Reminding the audience that Burao, being the location where the country re-asserted its Independence that was first won from the colonial British empire on the 26th of June 1960, he similarly noted that the sovereignty was brought once more after a decade-long seriously intense and catastrophic struggle.
He pointed out the supremacy of the populace’s aspirations to sever the ill-fated illegal union with the South as the basis of the country’s sovereignty.
The President expressed his shock that Hassan Sheikh was oblivious to the fact that the 1964 AU (formerly OAU) charter recognized countries as per their specific independence day colonial borders.
The President underpinned the fact that for over three decades, (precisely 32 years) Somaliland has charted its way forward after dissolving its former union with the former Italian Somaliland, hence, Mogadishu had no powers whatsoever to overturn it.
He warned Somalia to desist from its incursions and reminded it that it was still a failed state. He told Somalia and its people to accept the fact that Somaliland had separated long ago with them and that their only option was to adhere to the tenets of good neighborliness.
He told them to put their house in order and focus on their own plights instead of being guarded by multi-national forces.
He said Somalia had no powers at all to counter Somaliland’s sovereignty whether legally or otherwise.

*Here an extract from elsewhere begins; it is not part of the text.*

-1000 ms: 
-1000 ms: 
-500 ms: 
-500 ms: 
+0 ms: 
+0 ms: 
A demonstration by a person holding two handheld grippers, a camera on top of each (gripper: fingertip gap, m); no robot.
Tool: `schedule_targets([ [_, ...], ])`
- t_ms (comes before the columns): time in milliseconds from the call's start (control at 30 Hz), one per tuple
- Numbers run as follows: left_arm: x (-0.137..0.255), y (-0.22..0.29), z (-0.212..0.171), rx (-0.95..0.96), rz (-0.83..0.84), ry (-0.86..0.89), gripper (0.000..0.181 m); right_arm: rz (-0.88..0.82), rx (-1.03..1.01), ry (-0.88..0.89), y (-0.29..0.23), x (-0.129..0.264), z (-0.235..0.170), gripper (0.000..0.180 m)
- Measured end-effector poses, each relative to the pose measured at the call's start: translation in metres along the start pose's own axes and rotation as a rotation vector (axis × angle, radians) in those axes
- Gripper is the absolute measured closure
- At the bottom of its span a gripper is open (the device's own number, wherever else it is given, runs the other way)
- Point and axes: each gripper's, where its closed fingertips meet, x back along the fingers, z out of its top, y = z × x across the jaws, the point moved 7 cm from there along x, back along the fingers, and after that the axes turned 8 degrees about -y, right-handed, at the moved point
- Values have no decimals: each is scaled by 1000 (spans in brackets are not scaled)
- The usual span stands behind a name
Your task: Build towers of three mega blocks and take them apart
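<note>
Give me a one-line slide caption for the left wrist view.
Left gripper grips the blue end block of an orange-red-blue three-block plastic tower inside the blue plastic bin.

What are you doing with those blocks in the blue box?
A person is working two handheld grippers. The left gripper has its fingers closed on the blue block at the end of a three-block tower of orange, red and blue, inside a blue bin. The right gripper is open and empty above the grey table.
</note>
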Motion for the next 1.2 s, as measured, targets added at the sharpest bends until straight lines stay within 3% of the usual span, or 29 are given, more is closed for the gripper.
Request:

The Somali president who addressed the Somali diaspora in the US was reported to have said that it was against all forms of promotion of Somaliland’s sovereignty at any given time, words that are provocative and express direct animosity to Somaliland’s internal and external security.
The nature of such words is tantamount to be interpreted as a direct incursion of a foreign country to indulge in the internal affairs of another.